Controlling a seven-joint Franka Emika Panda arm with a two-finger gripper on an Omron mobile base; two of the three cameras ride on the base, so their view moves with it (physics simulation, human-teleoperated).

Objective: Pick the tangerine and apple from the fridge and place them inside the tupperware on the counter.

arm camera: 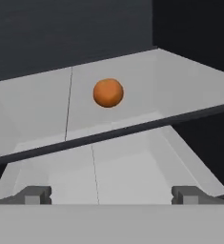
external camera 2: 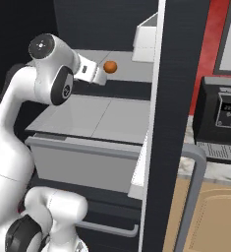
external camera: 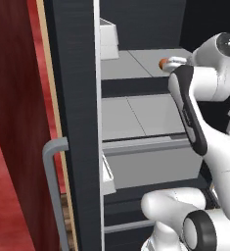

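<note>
bright orange, smooth and stemless, the small round tangerine [arm camera: 108, 92] is sitting on the upper light grey shelf [arm camera: 32, 109] of the tall dark grey fridge [external camera: 72, 98], near the shelf's front edge.

the white arm's two-finger gripper [arm camera: 112, 194] is hovering in front of that shelf edge with its jaws standing wide apart and nothing between them; the fruit is lying ahead of the tips, apart from them.

risks, as i judge them:
- the dark shelf lip is lying between tips and fruit; a low approach could be striking it.
- a round fruit on a smooth shelf could be rolling deeper if one finger is touching first.

views: the hand view is giving the jaw spread and the lip. the right base view is adding a black coffee machine [external camera 2: 222, 120] on the marbled stone counter [external camera 2: 213, 170]. the left base view is showing the fruit half hidden behind the wrist.
</note>
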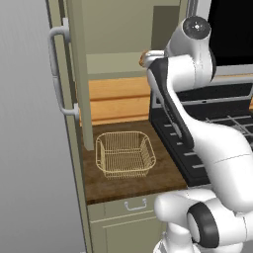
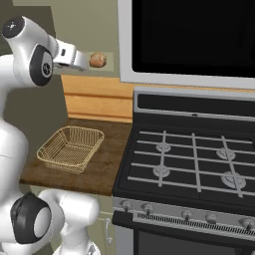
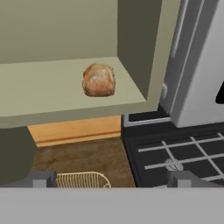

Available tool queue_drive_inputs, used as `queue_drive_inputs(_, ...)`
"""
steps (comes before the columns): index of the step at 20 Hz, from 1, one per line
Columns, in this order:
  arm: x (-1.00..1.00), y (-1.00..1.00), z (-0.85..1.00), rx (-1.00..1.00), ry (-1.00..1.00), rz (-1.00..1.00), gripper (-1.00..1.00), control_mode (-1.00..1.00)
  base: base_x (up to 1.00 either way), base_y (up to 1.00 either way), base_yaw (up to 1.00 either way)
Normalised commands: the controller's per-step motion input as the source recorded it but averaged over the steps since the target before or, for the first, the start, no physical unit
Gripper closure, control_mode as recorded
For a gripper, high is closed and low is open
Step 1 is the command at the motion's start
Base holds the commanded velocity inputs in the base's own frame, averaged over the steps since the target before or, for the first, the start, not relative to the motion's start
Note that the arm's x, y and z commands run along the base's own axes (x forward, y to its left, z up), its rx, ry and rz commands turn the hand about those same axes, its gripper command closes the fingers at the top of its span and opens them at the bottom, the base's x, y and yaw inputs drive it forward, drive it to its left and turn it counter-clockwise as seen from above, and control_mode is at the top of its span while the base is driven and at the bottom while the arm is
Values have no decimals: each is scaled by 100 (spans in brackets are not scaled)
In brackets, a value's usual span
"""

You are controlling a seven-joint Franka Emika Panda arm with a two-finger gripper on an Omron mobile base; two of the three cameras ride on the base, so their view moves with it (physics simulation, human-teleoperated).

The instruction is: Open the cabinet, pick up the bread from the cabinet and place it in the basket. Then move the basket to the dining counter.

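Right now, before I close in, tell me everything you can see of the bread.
The bread is a small round roll, golden-brown with a paler, mottled crust. It sits whole on the pale shelf of the open cabinet, near the shelf's front edge and close to the right inner wall without touching it. Nothing rests on it. The open pincer is short of it and not touching. The basket lies on the worktop below.
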Motion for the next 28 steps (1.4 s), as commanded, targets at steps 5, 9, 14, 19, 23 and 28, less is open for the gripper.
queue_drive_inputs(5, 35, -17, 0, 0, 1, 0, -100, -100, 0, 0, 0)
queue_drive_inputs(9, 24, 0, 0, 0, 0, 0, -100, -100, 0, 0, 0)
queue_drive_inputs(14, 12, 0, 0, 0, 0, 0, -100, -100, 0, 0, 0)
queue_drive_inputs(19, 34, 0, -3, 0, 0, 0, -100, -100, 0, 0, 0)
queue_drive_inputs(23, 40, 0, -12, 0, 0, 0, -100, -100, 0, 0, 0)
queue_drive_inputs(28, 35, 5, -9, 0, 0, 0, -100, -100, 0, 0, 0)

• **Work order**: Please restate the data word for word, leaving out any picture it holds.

• **Output for this exercise**:
Controlling a seven-joint Franka Emika Panda arm with a two-finger gripper on an Omron mobile base; two of the three cameras ride on the base, so their view moves with it (physics simulation, human-teleoperated).

Objective: Pick the tangerine and apple from the fridge and place them inside the tupperware on the counter.

arm camera: 
external camera 2: 
external camera: 

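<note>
bright orange, smooth and stemless, the small round tangerine [arm camera: 108, 92] is sitting on the upper light grey shelf [arm camera: 32, 109] of the tall dark grey fridge [external camera: 72, 98], near the shelf's front edge.

the white arm's two-finger gripper [arm camera: 112, 194] is hovering in front of that shelf edge with its jaws standing wide apart and nothing between them; the fruit is lying ahead of the tips, apart from them.

risks, as i judge them:
- the dark shelf lip is lying between tips and fruit; a low approach could be striking it.
- a round fruit on a smooth shelf could be rolling deeper if one finger is touching first.

views: the hand view is giving the jaw spread and the lip. the right base view is adding a black coffee machine [external camera 2: 222, 120] on the marbled stone counter [external camera 2: 213, 170]. the left base view is showing the fruit half hidden behind the wrist.
</note>
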
Available tool queue_drive_inputs, used as `queue_drive_inputs(_, ...)`
"""
steps (comes before the columns): index of the step at 20 Hz, from 1, one per line
Columns, in this order:
  arm: x (-1.00..1.00), y (-1.00..1.00), z (-0.85..1.00), rx (-1.00..1.00), ry (-1.00..1.00), rz (-1.00..1.00), gripper (-1.00..1.00), control_mode (-1.00..1.00)
  base: base_x (up to 1.00 either way), base_y (up to 1.00 either way), base_yaw (up to 1.00 either way)
Normalised commands: the controller's per-step motion input as the source recorded it but averaged over the steps since the target before or, for the first, the start, no physical unit
Gripper closure, control_mode as recorded
For a gripper, high is closed and low is open
Step 1 is the command at the motion's start
Base holds the commanded velocity inputs in the base's own frame, averaged over the steps since the target before or, for the first, the start, not relative to the motion's start
Note that the arm's x, y and z commands run along the base's own axes (x forward, y to its left, z up), its rx, ry and rz commands turn the hand about those same axes, its gripper command closes the fingers at the top of its span and opens them at the bottom, the base's x, y and yaw inputs drive it forward, drive it to its left and turn it counter-clockwise as seen from above, and control_mode is at the top of its span while the base is driven and at the bottom while the arm is
Values have no decimals: each is scaled by 100 (spans in brackets are not scaled)
In brackets, a value's usual span
"""

You are controlling a seven-joint Franka Emika Panda arm with a two-finger gripper on an Omron mobile base; two of the three cameras ride on the base, so their view moves with it (physics simulation, human-teleoperated).

The instruction is: Open the cabinet, pick up the bread from the cabinet and place it in the basket. Then move the basket to the dining counter.

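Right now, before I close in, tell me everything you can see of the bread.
The bread is a small round roll, golden-brown with a paler, mottled crust. It sits whole on the pale shelf of the open cabinet, near the shelf's front edge and close to the right inner wall without touching it. Nothing rests on it. The open pincer is short of it and not touching. The basket lies on the worktop below.
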Motion for the next 28 steps (1.4 s), as commanded, targets at steps 5, 9, 14, 19, 23 and 28, less is open for the gripper.
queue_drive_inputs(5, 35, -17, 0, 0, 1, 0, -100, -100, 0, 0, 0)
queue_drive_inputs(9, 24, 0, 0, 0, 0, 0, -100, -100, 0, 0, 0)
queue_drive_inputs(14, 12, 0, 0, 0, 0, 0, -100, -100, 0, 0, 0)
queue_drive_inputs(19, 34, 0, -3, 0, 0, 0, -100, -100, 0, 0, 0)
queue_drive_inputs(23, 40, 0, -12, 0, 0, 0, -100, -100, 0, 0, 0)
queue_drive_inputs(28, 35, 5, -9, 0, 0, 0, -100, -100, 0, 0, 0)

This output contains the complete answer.